# Single flip Substring

Last Updated : 24 Apr, 2023

Given a string of Letters ‘A‘ and ‘B‘, the task is to make a special flip operation exactly once on the given string. Special Flip Operation: Choose a substring and change all ‘A’ to ‘B’ and all ‘B’ to ‘A’. After performing Special Flip Operation exactly once., determine whether it is possible to make the string palindrome.

Examples:

Input: “ABBA”
Output: Possible
Explanation: Though the string is already palindrome we have performed the operation exactly once. Flip the substring [2, 3] and the string becomes “AAAA” this is also a palindrome.

Input: “ABBAB”
Output: Possible
Explanation: Flip the substring [1, 2] and the string becomes “BABAB” which is a palindrome.

Input: “BAAABAA”
Output: Impossible
Explanation: It is impossible to make the string palindrome by exactly one operation.

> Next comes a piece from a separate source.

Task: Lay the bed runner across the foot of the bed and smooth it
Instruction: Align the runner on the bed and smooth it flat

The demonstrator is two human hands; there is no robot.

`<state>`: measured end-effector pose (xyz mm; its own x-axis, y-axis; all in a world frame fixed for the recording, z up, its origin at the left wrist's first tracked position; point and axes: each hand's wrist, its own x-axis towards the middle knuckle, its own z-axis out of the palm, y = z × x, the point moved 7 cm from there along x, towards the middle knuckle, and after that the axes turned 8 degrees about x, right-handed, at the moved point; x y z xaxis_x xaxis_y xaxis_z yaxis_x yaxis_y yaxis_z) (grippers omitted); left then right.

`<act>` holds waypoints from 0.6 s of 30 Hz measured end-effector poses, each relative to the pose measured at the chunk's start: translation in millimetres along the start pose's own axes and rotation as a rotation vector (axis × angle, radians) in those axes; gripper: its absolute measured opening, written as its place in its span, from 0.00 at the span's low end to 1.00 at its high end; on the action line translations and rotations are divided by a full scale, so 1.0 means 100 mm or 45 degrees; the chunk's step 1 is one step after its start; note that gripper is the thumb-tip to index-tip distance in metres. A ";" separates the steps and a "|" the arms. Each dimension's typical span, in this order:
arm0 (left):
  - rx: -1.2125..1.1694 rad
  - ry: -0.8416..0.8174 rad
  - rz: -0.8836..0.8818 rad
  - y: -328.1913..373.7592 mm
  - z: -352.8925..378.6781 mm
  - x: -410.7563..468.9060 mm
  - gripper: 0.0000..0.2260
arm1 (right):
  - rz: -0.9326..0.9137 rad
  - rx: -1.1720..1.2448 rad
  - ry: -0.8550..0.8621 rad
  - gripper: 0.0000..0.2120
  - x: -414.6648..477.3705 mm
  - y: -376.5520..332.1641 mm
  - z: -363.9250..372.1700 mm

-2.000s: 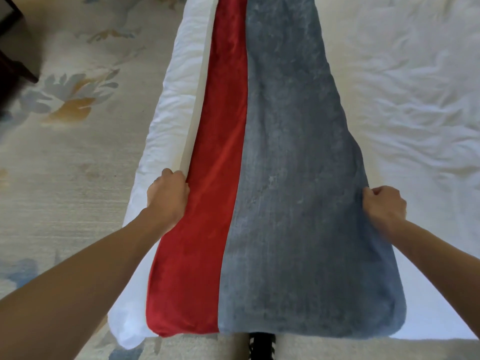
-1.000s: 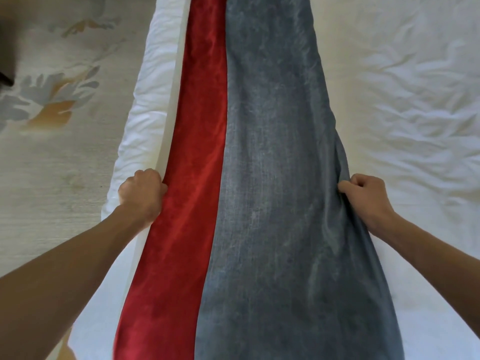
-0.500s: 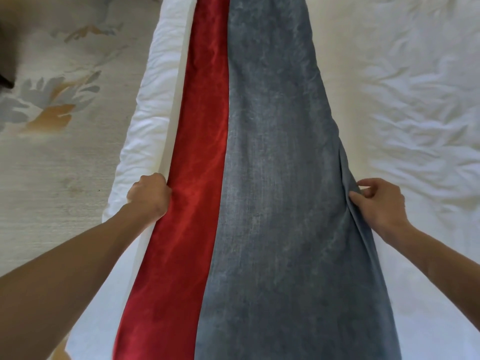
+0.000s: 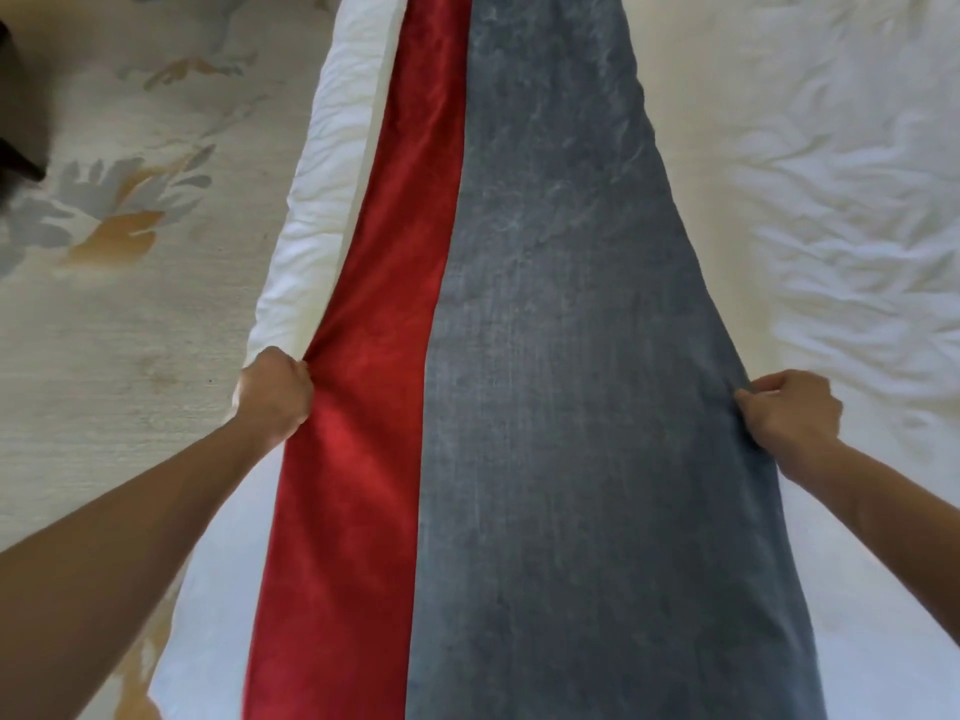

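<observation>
The bed [image 4: 857, 210] is covered with a white sheet, and this sheet is full of small wrinkles on the right side, while close to the runner it looks smoother. The left edge of the bed shows a thick white duvet edge [image 4: 332, 163], rounded and a little creased, which runs from near to far. On the left of the bed the floor is covered with a pale carpet [image 4: 104, 366] that has a leaf or flower pattern [image 4: 114, 215] in grey-blue and orange. At the far left border there is a dark thing [image 4: 15, 122], but what it is I cannot tell. No writing, label or brand can be read anywhere.

The bed runner [image 4: 561, 356] lies along the left part of the bed, stretching from the near border to the far border of the view. It has a red stripe [image 4: 384, 304] on its left side and a wider grey-blue part on its right side, and its surface looks soft like velvet. The left hand [image 4: 275, 397] is closed in a fist on the red edge of the runner, and the cloth makes folds where it is gripped. The right hand [image 4: 789, 413] pinches the grey-blue edge between the thumb and the curled fingers. Both forearms are bare and reach in from the near corners.
</observation>
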<state>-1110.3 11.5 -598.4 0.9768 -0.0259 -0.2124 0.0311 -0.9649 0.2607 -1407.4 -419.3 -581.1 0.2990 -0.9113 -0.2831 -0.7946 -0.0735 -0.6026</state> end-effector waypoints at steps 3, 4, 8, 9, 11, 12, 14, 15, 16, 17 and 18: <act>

Approach: This can be solved with the following idea:

It is clear that we can perform the operation exactly one time. So, though the string is already palindrome we have to do the Special Flip Operation one time on it. But it is no problem . We can choose the whole string and flip this it also is a palindrome. But when the string is not we have to check whether it’s possible or not.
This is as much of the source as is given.